L'opposizione a decreto ingiuntivo in tema di canoni deve essere resa con la forma del “ricorso”, per inerenza del credito azionato a rapporto di locazione, ricadente, in base all’articolo 447-bis del codice di procedura civile, nell'ambito delle controversie per le quali è prescritto il rito speciale del lavoro (ai sensi degli articoli 409 e seguenti dello stesso codice). Ove si provveda, invece, con la forma dell' “atto di citazione”, l'impugnazione deve essere non solo notificata ma anche depositata nel termine di quaranta giorni dalla ricezione del provvedimento monitorio, a pena d'inammissibilità.

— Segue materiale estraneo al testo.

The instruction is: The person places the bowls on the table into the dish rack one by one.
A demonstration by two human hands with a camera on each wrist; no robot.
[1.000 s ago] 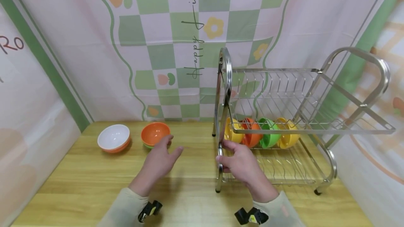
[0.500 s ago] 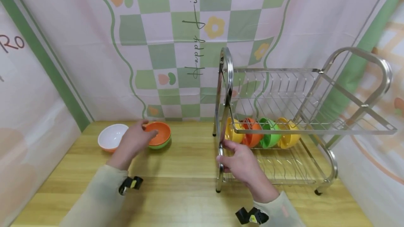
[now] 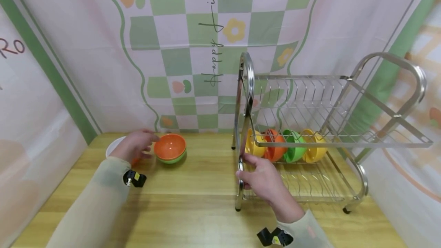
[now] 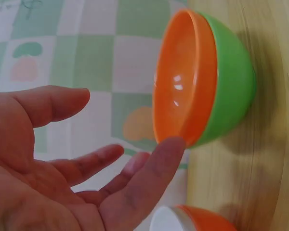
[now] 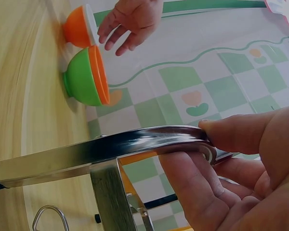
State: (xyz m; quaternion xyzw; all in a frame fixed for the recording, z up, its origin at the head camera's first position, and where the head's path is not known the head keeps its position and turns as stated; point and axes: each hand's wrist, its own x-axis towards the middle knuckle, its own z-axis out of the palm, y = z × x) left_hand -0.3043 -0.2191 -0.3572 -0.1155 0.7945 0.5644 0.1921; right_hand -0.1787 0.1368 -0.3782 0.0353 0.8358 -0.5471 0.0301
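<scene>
My left hand [image 3: 137,144] hovers over the stacked white bowl [image 3: 112,147] and orange bowl [image 5: 76,29], partly covering them in the head view. Its fingers are relaxed, with nothing between them. Just right of it, an orange bowl [image 3: 170,145] sits nested in a green bowl [image 3: 175,160]. One fingertip overlaps the orange rim in the left wrist view, while the right wrist view shows a gap. My right hand [image 3: 263,177] grips the left front post of a two-tier metal dish rack [image 3: 249,95], thumb on one side and fingers on the other.
On the rack's lower tier, a yellow bowl [image 3: 254,145], an orange-red bowl [image 3: 275,147], a green bowl [image 3: 294,147] and another yellow bowl [image 3: 316,146] stand tilted in a row. Beneath everything lies a wooden table [image 3: 193,217], with a patterned curtain [image 3: 201,30] behind.
From in front of the orange and green bowls, my left hand has moved left, over the white and orange stack. The right hand stays on the rack post.
</scene>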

Sotto tale ultimo profilo, la Corte Costituzionale con Sentenza 45 del 7 febbraio 2018 ha stabilito che le preclusione processuale in disamina non può che ritenersi legittima, essendo, il meccanismo delle “forme” previsto per gli atti processuali frutto di una scelta operata dal Legislatore e, in quanto tale, insindacabile da parte della giurisdizione.

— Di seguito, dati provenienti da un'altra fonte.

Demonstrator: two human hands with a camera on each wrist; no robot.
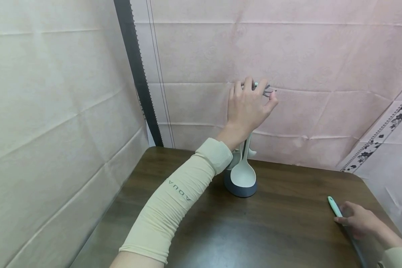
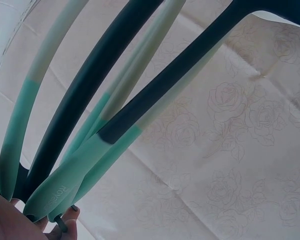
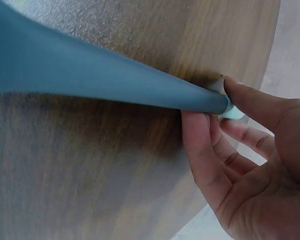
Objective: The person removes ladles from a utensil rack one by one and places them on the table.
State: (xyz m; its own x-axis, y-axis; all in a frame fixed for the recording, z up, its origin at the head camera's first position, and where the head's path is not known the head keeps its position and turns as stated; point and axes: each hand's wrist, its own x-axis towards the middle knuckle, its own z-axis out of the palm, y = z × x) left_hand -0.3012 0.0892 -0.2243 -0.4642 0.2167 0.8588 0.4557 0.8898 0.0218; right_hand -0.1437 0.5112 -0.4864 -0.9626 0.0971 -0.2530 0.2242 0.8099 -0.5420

Più partitamente, la vicenda prende spunto dalla questione di legittimità costituzionale sollevata da parte del Tribunale di Verona innanzi al Giudice delle Leggi, in riferimento agli articoli 3, 24 e 111.
L'adito decidente scaligero, chiamato a pronunciarsi sull'eccezione di tardività dell'opposizione – in quanto il deposito effettuato dell'atto di citazione era avvenuto oltre il termine perentorio (di 40 giorni dalla notificazione del decreto ingiuntivo) di cui all'art. 641 codice procedura civile - si domandava se fosse legittima l'interpretazione giurisprudenziale dell'articolo 426 Codice di Procedura civile orientata verso la relativa inammissibilità, laddove consolidatasi in termini di “diritto vivente”.
La Corte Costituzionale, con la Sentenza in disamina, risponde al quesito sollevato legittimando la giurisprudenza che si è consolidata sul merito. Ed invero, la Corte di cassazione, in sede di esegesi del predetto art. 426, è, da data risalente, ferma nel ritenere che la citazione può produrre gli effetti del ricorso solo se sia depositata in cancelleria entro il termine di cui all'art. 641 codice procedura civile, non essendo sufficiente che, entro tale data, sia stata notificata alla controparte (da ultimo, sezione sesta civile, ordinanze 19 settembre 2017, n. 21671 e 29 dicembre 2016, n. 27343; sezioni unite civili, sentenza 23 settembre 2013, n. 21675; in precedenza, ex plurimis, terza sezione civile, sentenza 2 aprile 2009, n. 8014; e sezione lavoro, sentenza 26 marzo 1991, n. 3258). In tal senso l'esegesi dell'art. 426 codice procedura civile si è ormai consolidata come “diritto vivente”.
La Corte ha già avuto, peraltro, anche occasione di affermare che la diversa disciplina dell'opposizione a decreto ingiuntivo nel rito ordinario e in quello del lavoro (applicabile anche alle controversie in materia di locazione) «è giustificata […], essendo finalizzata alla concentrazione della trattazione ed alla immediatezza della pronuncia» (ordinanza n. 152 del 2000, che richiama la precedente ordinanza n. 936 del 1988) e che «il principio della legale conoscenza delle norme […] non può non valere quando la parte si avvalga, come nel caso di opposizione a decreto ingiuntivo, del necessario patrocinio del difensore, ben in grado di desumere la causa petendi dagli atti notificati alla parte» (ordinanza n. 152 del 2000, che richiama le sentenze n. 347 del 1987 e n. 61 del 1980).
La questione di legittimità costituzionale sollevata dal giudice veronese è stata, dunque, dichiarata inammissibile, in quanto la materia trattata, a fronte delle normative processuali richiamate in Sentenza, è stata considerata ad esclusivo appannaggio del legislatore.